My Friend Dahmer by Derf Backderf
My rating: 4 of 5 stars
There's one image, right around the middle of the book, that will haunt me, I'm pretty sure. The adolescent Jeffrey Dahmer witnesses a classmate's serious injury and laughs. Derf Backderf was there. The artist went to school with Jeffrey Dahmer, the future serial killer. This book is a memoir and a reconstruction of those early days in Dahmer's life, up to and including his first murder -- though obviously Backderf relies on sources other than his own memories for that. Still, this book is all about hindsight, about the habit of human beings who find themselves to have been near an event -- tragedy specially -- or even, as here, evil, to piece together what memory and history can still tell us. That panel of Dahmer laughing at another boy's pain? That is a chilling image of a face without a soul, and Backderf knows it -- now.
Backderf's drawing style owes something to the humorists of the period -- mid to late Seventies -- described so perfectly in the book. There's a comedic heaviness to the characters: a thickness of line, heavy black shadows, and an awkward uniformity to their rectangular heads on their clumsy, elongated bodies. The National Lampoon is acknowledged in the text, and there is more than a suggestion of Gahan Wilson in Backderf's grotesques -- and of Mad Magazine's Don Martin and Basil Wolverton ("Lena the Hyena.") This can be a bit off-putting, at first, in such a straight-forward work of nonfiction; like watching Adam Sandler in a dramatic role.
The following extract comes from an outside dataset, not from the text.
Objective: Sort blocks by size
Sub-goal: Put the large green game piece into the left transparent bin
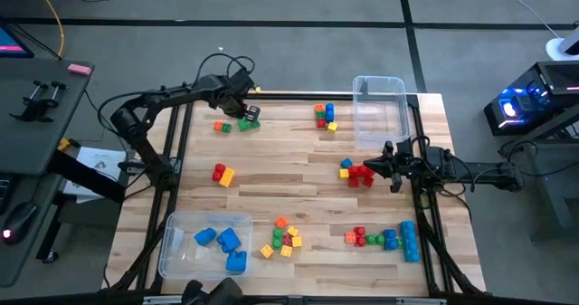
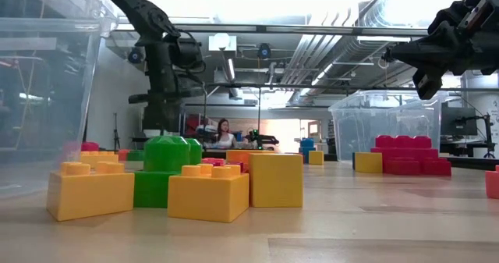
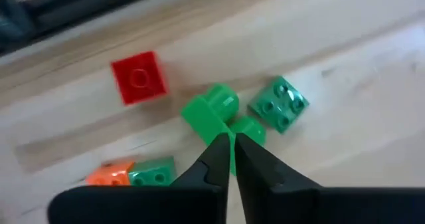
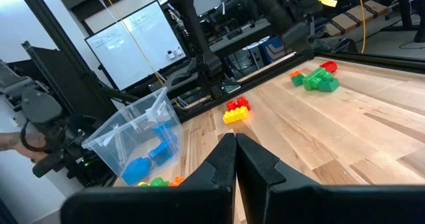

There's an emotional impact though that's not immediately apparent. This is what adolescence feels like. It's certainly what it felt like then; square, ugly, flat. Backderf's Dahmer looks almost nothing like the blandly handsome face from photographs. But then, this isn't really about that person, but an earlier, indeed, even sympathetic iteration of what will become a murderous predator. This younger Dahmer's blankness, his disconnection and his alien confusion and longing for contact, his weird sense of humor, and yes, his growing menace are all perfectly conveyed by the Tiki-faced cypher Backderf draws. Dahmer's eyes, when visible at all behind his big Aviator glasses, look either dead or dreadful. It works. When, as in the sequence mentioned above, Dahmer's cruelty and madness look out at the reader through the mask, the effect is far more chilling and representative of his very real menace than any photograph or more anatomically realistic drawing might have been. Monsters need deep shadows and dark lines.
But then, Backderf is at some pains not to describe the Jeffrey Dahmer he knew as a boy as a monster. While always quick to acknowledge that Dahmer was lost from the moment he murdered, Backderf tries very hard to extend a real sympathy to the earlier Dahmer, still just a social outcast, a disturbed and disturbing weirdo who drinks every day to suppress his own growing demon. The author's sympathy seems perfectly genuine and far from misplaced. Jeffrey Dahmer was a boy that was never helped, as Backderf stresses throughout. Family, teachers, friends, everyone failed Jeffrey. (While that seems perfectly true, I'm not entirely convinced by Backderf that anyone can predict, let alone prevent a Dahmer. Nothing I've ever read on the subject suggests that there's anything much to be done for such people, and little enough to be done about them besides locking them away forever or killing them in their turn.)
The expanded format of this edition allows Backderf to not only tell as much of the story as he'd always intended, but also to provide extensive back-notes, and a very interesting forward detailing the the long history of his Dahmer comics. The finished work is remarkably able telling of a very dark, true story, and from a unique perspective. I've had no more memorable, or disturbing reading experience this year. I can't recommend this book enough.